** WHAT YOU HAVE TO DO **
Output the full listing that appears below, exactly as it is presented.

** PROVIDED MATERIAL **
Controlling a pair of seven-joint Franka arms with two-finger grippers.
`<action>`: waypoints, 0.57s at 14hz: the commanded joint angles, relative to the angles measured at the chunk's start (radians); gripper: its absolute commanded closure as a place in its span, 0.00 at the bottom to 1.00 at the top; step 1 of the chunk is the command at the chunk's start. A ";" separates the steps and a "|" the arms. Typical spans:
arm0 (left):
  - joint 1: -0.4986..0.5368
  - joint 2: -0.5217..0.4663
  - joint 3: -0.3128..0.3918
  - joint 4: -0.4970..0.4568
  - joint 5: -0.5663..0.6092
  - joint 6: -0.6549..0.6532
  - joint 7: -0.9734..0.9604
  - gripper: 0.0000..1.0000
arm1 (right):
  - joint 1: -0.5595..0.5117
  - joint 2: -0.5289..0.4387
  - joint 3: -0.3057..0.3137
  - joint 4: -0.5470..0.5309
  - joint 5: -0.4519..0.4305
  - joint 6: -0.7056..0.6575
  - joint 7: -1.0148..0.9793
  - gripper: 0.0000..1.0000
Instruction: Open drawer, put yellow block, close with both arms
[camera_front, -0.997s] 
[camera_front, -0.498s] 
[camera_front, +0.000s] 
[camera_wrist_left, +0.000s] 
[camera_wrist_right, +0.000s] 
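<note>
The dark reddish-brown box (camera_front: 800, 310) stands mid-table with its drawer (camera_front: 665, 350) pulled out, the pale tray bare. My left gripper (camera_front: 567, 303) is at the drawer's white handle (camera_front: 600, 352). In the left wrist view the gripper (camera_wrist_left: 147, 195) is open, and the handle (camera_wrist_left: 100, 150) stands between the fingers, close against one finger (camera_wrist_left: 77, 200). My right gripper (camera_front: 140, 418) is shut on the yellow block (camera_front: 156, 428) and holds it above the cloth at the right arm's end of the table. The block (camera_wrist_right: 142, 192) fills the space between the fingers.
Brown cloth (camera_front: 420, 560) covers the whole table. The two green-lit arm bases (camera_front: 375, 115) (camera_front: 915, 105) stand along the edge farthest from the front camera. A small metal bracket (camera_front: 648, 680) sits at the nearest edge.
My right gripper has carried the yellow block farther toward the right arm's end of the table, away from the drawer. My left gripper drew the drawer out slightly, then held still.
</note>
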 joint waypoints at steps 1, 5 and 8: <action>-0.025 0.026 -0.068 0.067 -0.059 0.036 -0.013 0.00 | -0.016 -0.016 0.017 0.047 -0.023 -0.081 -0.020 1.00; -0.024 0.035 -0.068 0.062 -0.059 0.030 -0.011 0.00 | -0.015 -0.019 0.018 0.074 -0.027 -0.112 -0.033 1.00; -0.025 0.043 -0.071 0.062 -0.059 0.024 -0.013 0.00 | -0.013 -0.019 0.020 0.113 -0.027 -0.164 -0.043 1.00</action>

** ANSWER TO THIS EXERCISE **
Controlling a pair of seven-joint Franka arms with two-finger grippers.
`<action>`: waypoints, 0.57s at 14hz: the commanded joint angles, relative to the angles measured at the chunk's start (radians); gripper: its absolute commanded closure as a place in its span, 0.00 at the bottom to 1.00 at the top; step 1 of the chunk is the command at the chunk's start. A ";" separates the steps and a "|" the arms. Typical spans:
arm0 (left):
  - joint 1: -0.4986..0.5368
  - joint 2: -0.5217..0.4663
  - joint 3: -0.3128..0.3918
  - joint 4: -0.4970..0.4568
  - joint 5: -0.5663..0.6092
  - joint 6: -0.6549..0.6532
  - joint 7: -0.9734..0.9604
  - gripper: 0.0000..1.0000
arm1 (right):
  - joint 1: -0.5595..0.5117
  - joint 2: -0.5289..0.4387
  - joint 3: -0.3057..0.3137
  - joint 4: -0.5470..0.5309
  - joint 5: -0.4519..0.4305
  - joint 6: -0.7056..0.6575
  - joint 7: -1.0148..0.9793
  - gripper: 0.0000..1.0000
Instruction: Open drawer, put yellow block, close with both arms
[camera_front, -0.997s] 
[camera_front, -0.498s] 
[camera_front, +0.000s] 
[camera_wrist_left, +0.000s] 
[camera_wrist_right, +0.000s] 
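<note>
The dark reddish-brown box (camera_front: 800, 310) stands mid-table with its drawer (camera_front: 665, 350) pulled out, the pale tray bare. My left gripper (camera_front: 567, 303) is at the drawer's white handle (camera_front: 600, 352). In the left wrist view the gripper (camera_wrist_left: 147, 195) is open, and the handle (camera_wrist_left: 100, 150) stands between the fingers, close against one finger (camera_wrist_left: 77, 200). My right gripper (camera_front: 140, 418) is shut on the yellow block (camera_front: 156, 428) and holds it above the cloth at the right arm's end of the table. The block (camera_wrist_right: 142, 192) fills the space between the fingers.
Brown cloth (camera_front: 420, 560) covers the whole table. The two green-lit arm bases (camera_front: 375, 115) (camera_front: 915, 105) stand along the edge farthest from the front camera. A small metal bracket (camera_front: 648, 680) sits at the nearest edge.
My right gripper has carried the yellow block farther toward the right arm's end of the table, away from the drawer. My left gripper drew the drawer out slightly, then held still.
</note>
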 joint waypoints at steps 1, 5 and 8: <action>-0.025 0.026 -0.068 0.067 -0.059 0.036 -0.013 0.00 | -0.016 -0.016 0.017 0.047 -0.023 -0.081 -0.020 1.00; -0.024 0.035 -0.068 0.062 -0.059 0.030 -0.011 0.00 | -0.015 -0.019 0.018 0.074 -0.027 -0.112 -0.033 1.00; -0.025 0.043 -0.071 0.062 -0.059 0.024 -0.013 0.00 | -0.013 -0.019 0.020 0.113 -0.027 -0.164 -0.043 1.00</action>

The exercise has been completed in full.